■ WHAT YOU NEED TO DO ■
Extract the lines that carry the string "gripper" from the listing.
▬▬▬
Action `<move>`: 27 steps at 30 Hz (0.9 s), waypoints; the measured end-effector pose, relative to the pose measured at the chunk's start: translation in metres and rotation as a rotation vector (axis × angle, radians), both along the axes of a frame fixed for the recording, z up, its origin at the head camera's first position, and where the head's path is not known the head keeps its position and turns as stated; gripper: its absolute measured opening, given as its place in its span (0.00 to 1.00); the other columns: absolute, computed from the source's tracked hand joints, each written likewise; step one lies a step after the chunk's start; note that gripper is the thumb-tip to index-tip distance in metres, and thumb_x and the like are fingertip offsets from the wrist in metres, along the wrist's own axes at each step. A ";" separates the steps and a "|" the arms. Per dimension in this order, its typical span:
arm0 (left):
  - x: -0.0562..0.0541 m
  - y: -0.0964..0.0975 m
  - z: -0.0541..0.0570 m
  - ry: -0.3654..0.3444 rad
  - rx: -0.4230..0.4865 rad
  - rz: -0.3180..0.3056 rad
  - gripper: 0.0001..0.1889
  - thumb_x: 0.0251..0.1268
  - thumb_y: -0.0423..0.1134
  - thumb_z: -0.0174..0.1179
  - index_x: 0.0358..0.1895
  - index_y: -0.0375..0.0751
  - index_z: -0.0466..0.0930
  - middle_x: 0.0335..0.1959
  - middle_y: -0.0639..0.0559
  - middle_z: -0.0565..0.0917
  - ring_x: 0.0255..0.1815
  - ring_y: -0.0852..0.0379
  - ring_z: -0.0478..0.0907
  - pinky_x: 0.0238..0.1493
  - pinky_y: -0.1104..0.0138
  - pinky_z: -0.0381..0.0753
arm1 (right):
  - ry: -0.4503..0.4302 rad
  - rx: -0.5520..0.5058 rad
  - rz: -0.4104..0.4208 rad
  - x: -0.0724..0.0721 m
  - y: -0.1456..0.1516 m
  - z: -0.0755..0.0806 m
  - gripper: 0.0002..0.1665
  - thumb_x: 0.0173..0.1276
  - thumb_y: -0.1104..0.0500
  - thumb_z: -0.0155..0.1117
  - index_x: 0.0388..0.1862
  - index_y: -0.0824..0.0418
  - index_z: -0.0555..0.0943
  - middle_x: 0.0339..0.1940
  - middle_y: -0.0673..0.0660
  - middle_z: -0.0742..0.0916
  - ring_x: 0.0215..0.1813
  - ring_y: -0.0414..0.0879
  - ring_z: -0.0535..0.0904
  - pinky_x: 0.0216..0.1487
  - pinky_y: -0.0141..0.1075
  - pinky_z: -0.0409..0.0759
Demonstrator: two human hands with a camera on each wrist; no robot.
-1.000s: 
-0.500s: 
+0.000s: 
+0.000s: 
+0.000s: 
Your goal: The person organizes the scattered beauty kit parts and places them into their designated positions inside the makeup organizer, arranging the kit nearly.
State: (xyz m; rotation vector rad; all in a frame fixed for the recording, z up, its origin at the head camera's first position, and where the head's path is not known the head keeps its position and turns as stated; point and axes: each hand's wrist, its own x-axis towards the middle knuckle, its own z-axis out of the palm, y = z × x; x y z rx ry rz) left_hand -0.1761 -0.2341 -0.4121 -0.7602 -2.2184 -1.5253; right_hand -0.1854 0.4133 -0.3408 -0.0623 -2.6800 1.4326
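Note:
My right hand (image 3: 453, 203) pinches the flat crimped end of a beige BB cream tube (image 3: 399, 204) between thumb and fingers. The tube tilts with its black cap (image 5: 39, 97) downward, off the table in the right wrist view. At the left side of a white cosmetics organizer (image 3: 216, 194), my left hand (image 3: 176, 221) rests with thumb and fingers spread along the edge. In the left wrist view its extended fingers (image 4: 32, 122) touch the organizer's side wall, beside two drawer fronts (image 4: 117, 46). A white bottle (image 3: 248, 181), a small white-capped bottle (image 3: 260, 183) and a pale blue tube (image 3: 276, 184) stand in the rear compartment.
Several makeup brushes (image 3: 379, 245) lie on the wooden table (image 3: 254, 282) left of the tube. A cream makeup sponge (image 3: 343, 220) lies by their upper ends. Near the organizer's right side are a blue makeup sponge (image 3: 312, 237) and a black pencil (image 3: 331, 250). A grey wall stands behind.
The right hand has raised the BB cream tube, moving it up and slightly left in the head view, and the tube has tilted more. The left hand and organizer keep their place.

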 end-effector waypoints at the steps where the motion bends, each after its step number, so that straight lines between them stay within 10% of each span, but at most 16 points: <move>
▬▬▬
■ TASK RESULT ■
Action `<move>`: 27 steps at 30 Hz (0.9 s), waypoints; the measured end-effector pose, relative to the pose measured at the chunk's start: translation in metres and rotation as a rotation vector (axis × angle, radians), both along the axes of a frame fixed for the recording, z up, its origin at the head camera's first position, and where the head's path is not known the head keeps its position and turns as stated; gripper: its absolute measured opening, given as its place in its span (0.00 to 1.00); the other columns: absolute, computed from the source's tracked hand joints, each written likewise; step one lies a step after the chunk's start; note that gripper is the thumb-tip to index-tip distance in metres, and thumb_x and the like are fingertip offsets from the wrist in metres, along the wrist's own axes at each step. A ";" separates the steps and a "|" the arms. Per dimension in this order, its typical span:
  - gripper: 0.0001..0.1889
  - gripper: 0.0002..0.1665

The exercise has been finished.